▸ Task to carry out:
Copy out exactly the lines spanning the line with "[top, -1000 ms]" to the line with "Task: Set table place", inclusive, from the data underneath, with no pictures.

▸ The data:
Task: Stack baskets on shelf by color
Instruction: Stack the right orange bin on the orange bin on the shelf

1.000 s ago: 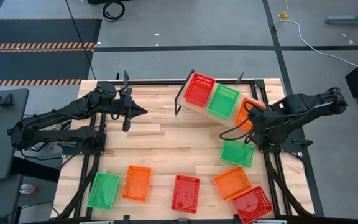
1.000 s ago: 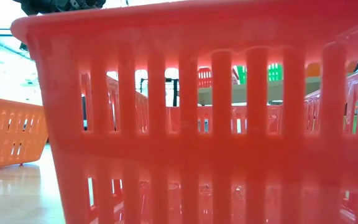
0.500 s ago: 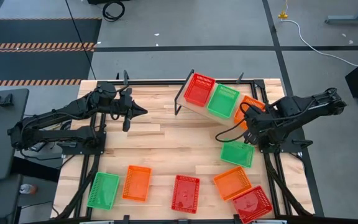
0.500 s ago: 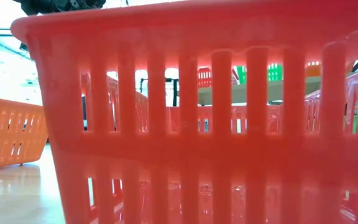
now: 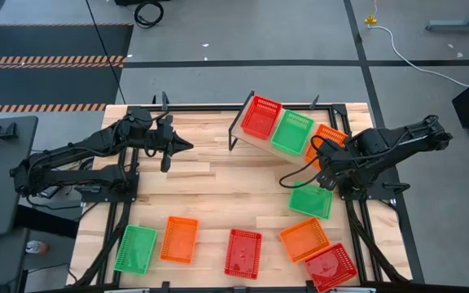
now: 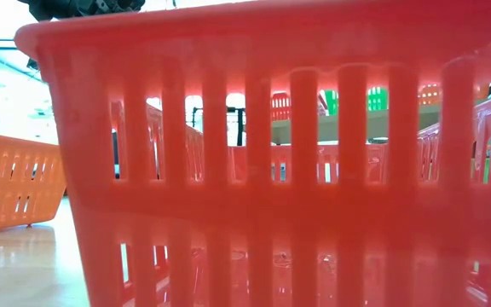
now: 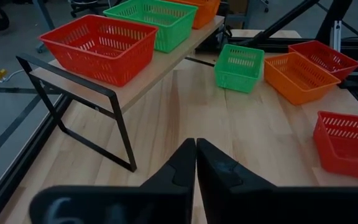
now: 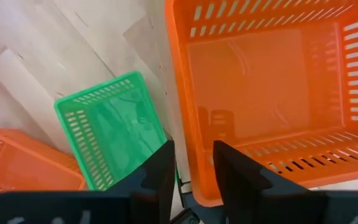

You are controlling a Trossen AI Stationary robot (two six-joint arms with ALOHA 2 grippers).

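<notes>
The shelf [image 7: 156, 76] stands at the table's far side with a red basket [image 5: 260, 116], a green basket [image 5: 291, 132] and an orange basket [image 5: 326, 140] side by side on it. My right gripper [image 8: 194, 171] points down at the orange basket's [image 8: 272, 93] near corner, open. One finger stands inside the basket and one outside its side wall. My left gripper [image 5: 184, 147] hovers shut over the table left of the shelf, touching nothing. My right gripper has its fingers on either side of the orange basket's side wall [image 8: 186, 155], near a corner, coming from above. A gap shows between the fingers, and I cannot tell whether either one touches the wall. The basket rests on the shelf.
Loose baskets lie on the table: green [image 5: 311, 201], orange [image 5: 304, 238] and red [image 5: 330, 265] at the right, then red [image 5: 243, 253], orange [image 5: 178, 239] and green [image 5: 135, 248] along the near edge. A red basket [image 6: 271, 170] fills the low view. Bare wood lies mid-table.
The orange basket has shifted a little along the shelf toward the green basket, with my right gripper over it.
</notes>
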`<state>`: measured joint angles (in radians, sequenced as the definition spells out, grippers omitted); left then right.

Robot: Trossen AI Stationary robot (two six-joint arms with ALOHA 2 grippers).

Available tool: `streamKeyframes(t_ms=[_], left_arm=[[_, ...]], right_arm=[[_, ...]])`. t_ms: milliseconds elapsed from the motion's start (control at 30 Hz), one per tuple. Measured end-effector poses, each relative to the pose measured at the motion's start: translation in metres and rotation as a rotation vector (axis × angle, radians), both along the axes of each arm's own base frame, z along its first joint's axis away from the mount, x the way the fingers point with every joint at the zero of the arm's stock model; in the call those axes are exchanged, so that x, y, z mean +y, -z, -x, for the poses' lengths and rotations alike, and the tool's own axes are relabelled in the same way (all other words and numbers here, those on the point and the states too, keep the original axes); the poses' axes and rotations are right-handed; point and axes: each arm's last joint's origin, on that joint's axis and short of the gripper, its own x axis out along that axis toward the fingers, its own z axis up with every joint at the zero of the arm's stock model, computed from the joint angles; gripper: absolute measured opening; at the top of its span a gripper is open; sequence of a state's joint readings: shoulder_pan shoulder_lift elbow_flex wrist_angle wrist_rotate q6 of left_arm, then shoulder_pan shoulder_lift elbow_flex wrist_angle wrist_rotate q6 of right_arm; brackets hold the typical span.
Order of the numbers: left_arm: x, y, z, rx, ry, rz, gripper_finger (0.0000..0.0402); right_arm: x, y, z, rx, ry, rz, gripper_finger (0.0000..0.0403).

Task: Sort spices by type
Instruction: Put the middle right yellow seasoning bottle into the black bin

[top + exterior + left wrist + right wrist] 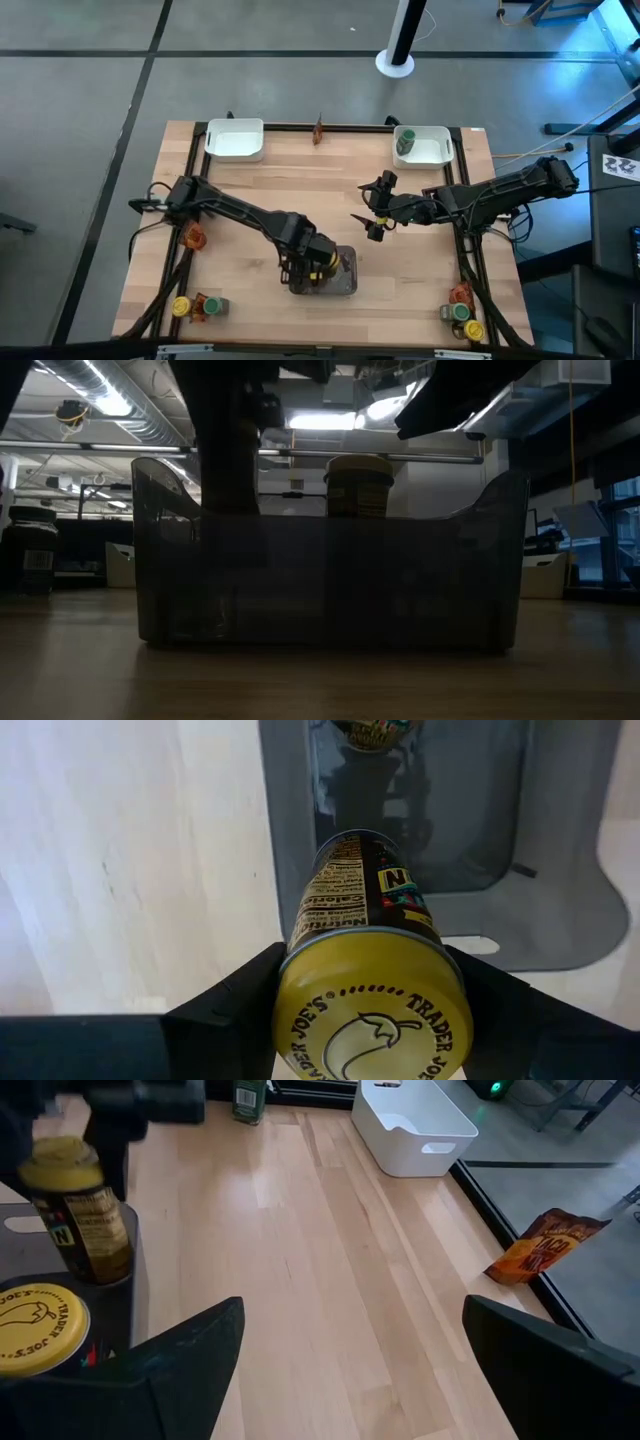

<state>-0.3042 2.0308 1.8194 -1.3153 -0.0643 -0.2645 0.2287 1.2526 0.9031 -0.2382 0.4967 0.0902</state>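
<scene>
A pale wooden counter (300,190) with a dark frame stands on a grey floor, and the low view looks across it into a dim workshop with strip lights. Near the middle of the front edge sits a grey see-through tray (345,275). The left claw (312,268) hangs over that tray, its two dark fingers (230,995) closed around a yellow-lidded jar (368,990) just below the lid, holding it upright above the tray's inside. A second yellow-lidded jar (38,1328) already stands in the tray just beside it.

The right claw (375,212) hovers over the bare wood right of centre, well apart from the tray, its fingers (180,1355) spread wide and holding nothing.

Two white trays sit along the back edge: the left white tray (234,140) near the back-left corner, and the right white tray (425,148) near the back-right corner with a green-lidded jar (404,142) in it. A reddish-orange packet (318,128) stands at the middle of the back edge, and another packet (193,237) lies on the left edge.

At the front-left corner a yellow-lidded jar (181,307) and a green-lidded jar (211,305) lie close together. At the front-right corner lie a packet (460,293), a green-lidded jar (460,312) and a yellow-lidded jar (473,329), bunched together.
</scene>
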Motion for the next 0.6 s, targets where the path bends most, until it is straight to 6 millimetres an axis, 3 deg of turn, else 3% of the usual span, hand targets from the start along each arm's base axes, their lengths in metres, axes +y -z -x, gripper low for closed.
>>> streamKeyframes(t_ms=[200, 600], left_arm=[[0.000, 0.017, -0.008, 0.029, 0.029, -0.009, 0.0223], [-0.001, 0.024, -0.014, 0.016, 0.047, -0.006, 0.0237]], right_arm=[[0.000, 0.000, 0.000, 0.000, 0.000, 0.000, 0.0374], [0.000, 0.000, 0.000, 0.004, 0.000, 0.001, 0.0374]])
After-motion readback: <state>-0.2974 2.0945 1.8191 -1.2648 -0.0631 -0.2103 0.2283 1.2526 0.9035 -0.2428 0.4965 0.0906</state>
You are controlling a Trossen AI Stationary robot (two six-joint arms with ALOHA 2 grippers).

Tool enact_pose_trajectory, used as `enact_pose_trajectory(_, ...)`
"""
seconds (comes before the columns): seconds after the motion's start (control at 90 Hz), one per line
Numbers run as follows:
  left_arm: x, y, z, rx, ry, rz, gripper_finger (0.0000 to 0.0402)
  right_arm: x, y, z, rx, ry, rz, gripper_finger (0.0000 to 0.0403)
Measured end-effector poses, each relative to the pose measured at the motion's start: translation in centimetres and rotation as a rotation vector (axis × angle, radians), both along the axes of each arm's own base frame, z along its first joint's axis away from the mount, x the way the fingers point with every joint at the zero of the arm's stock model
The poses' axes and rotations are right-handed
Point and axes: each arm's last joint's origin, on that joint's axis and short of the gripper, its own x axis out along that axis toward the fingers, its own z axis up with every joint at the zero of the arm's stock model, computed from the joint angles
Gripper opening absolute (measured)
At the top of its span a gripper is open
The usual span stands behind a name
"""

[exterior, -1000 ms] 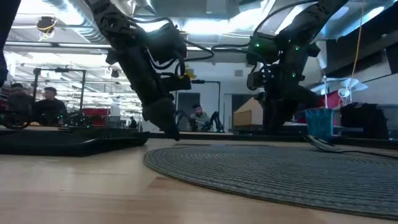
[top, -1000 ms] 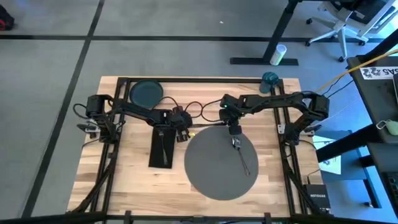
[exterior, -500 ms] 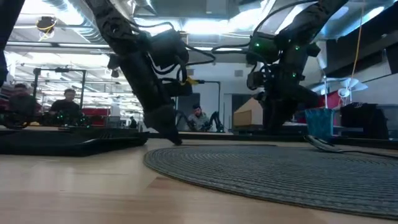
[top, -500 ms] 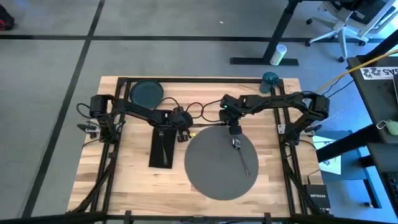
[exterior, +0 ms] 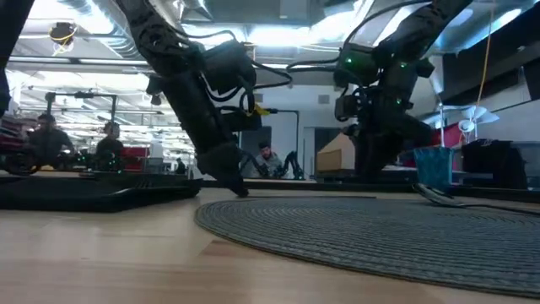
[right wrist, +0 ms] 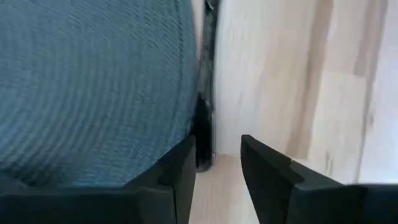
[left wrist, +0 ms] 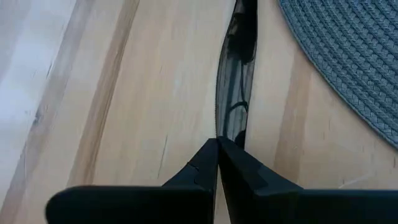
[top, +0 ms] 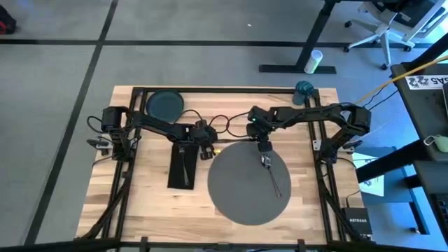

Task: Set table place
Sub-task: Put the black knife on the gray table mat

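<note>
– High view: where do the things lie?
– Grey placemat mid-table, utensil on it; napkin toward the left edge.
– The grippers?
– Left gripper pinched shut on the napkin; right gripper slightly parted, holding nothing, at the placemat's far rim.

Open workshop floor around the bench

Seen from above, grey carpet crossed by dark seams surrounds the table; at 1 o'clock stands a black desk leg on a flat foot, with a white office chair at 2 o'clock. The low view shows bright ceiling lights, exposed ducting, and seated people at 9 o'clock.
</note>
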Motion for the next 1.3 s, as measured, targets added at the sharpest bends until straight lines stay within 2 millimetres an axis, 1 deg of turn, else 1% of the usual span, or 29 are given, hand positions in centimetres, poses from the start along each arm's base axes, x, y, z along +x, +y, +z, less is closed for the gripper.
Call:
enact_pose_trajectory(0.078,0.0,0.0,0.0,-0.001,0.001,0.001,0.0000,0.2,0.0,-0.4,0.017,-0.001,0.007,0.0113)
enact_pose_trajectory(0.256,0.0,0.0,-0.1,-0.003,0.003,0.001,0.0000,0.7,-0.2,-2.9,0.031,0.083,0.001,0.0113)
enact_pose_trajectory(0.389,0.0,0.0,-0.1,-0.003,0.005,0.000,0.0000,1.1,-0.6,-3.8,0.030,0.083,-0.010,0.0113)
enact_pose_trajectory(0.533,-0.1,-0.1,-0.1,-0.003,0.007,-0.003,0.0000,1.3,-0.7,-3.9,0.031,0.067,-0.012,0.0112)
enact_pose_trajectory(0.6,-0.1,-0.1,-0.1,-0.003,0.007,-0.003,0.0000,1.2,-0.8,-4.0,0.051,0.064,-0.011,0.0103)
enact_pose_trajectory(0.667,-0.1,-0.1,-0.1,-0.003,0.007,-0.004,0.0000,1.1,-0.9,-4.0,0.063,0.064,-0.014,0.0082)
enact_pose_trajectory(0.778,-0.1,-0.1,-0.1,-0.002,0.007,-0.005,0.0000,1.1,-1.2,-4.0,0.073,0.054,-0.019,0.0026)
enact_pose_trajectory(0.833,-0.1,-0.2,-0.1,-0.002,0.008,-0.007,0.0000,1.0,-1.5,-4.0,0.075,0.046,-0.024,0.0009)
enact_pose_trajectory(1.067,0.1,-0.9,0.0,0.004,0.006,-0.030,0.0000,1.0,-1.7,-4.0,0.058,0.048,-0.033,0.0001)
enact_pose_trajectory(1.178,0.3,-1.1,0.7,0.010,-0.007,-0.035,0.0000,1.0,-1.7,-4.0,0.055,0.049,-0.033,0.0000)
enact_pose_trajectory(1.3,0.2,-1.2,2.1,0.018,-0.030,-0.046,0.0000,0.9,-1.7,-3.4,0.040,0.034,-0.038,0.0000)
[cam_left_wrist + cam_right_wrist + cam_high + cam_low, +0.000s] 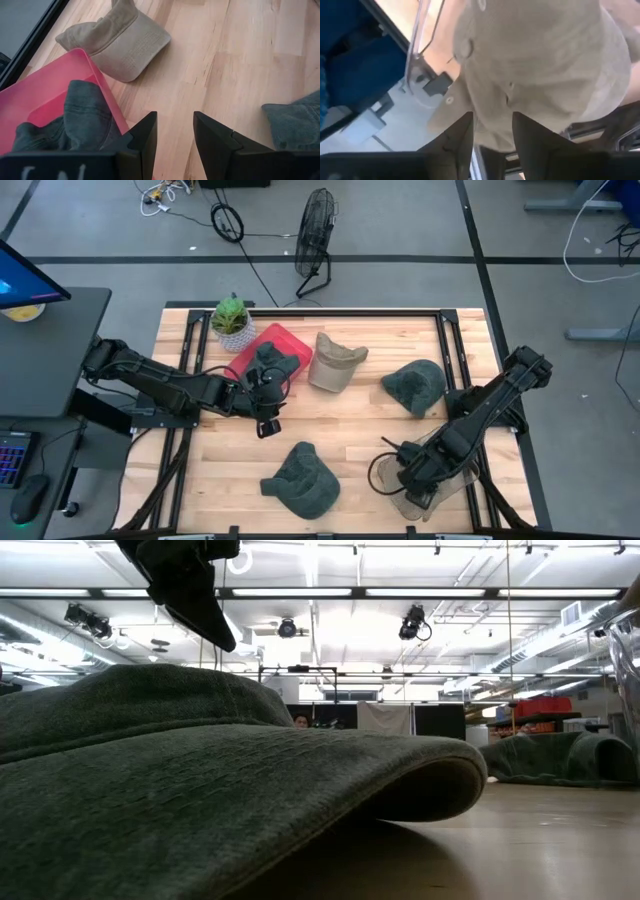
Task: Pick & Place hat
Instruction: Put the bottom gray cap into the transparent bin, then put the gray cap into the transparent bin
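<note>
My left gripper (174, 137) is open and hovers at the near right edge of the red tray (285, 338); it also shows in the high view (266, 408). A grey-green hat (80, 117) lies in that tray. My right gripper (492, 135) is open at the table's near right corner (408, 478). It stands over a tan hat (540, 60) inside a clear container (415, 502). Tan cloth shows between the fingers; whether they touch it I cannot tell. A tan hat (335, 362) and two dark green hats (415, 385) (300, 480) lie flat on the wood.
A potted plant (232, 320) stands at the far left corner beside the tray. The near dark green hat (200, 770) fills the low view's foreground. Black frame rails (460, 355) run along the table's sides. Bare wood (350, 430) lies in the middle between the hats.
</note>
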`<state>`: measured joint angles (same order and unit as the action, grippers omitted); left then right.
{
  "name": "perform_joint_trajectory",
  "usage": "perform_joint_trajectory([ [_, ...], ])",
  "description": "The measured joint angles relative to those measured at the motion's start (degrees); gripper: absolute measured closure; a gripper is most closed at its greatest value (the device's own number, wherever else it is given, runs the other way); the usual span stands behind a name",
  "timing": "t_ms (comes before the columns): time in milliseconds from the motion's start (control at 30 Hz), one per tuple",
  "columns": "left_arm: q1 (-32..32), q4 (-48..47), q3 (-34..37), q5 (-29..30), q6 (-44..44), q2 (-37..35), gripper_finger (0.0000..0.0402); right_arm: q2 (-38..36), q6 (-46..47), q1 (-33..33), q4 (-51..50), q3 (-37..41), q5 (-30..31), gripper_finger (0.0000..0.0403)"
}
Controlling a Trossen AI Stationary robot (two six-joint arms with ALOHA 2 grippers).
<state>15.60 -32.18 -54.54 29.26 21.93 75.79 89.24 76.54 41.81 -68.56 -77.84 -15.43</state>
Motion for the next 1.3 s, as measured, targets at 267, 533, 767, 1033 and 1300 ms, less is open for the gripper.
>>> perform_joint_trajectory([
  [267,0.0,0.0,0.0,0.0,0.0,0.0,0.0271,-0.6,-3.5,1.6,1.2,1.2,9.4,0.0293],
  [533,0.0,-0.3,0.0,0.0,0.0,0.0,0.0271,0.1,-3.2,2.0,17.3,13.6,2.1,0.0394],
  [767,0.0,-0.3,0.0,0.0,0.0,0.0,0.0271,0.0,-0.5,1.8,28.8,23.8,-0.4,0.0396],
  [1033,0.0,-0.3,0.0,0.0,0.0,0.0,0.0271,-1.2,-1.6,-0.1,29.1,21.9,-7.2,0.0399],
  [1300,0.0,-0.3,0.0,0.0,0.0,0.0,0.0271,-3.1,-3.6,-1.3,9.9,8.5,-4.1,0.0401],
])
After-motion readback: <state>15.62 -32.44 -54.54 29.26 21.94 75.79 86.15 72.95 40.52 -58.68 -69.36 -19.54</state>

▸ Answer box:
[top, -1000 ms] 
[exterior, -500 ms] 
[top, -500 ms] 
[exterior, +0 ms] 
[right wrist, +0 ms] 
[left wrist, +0 ms] 
[top, +0 ms] 

Task: Set table place

Work on this exercise is done.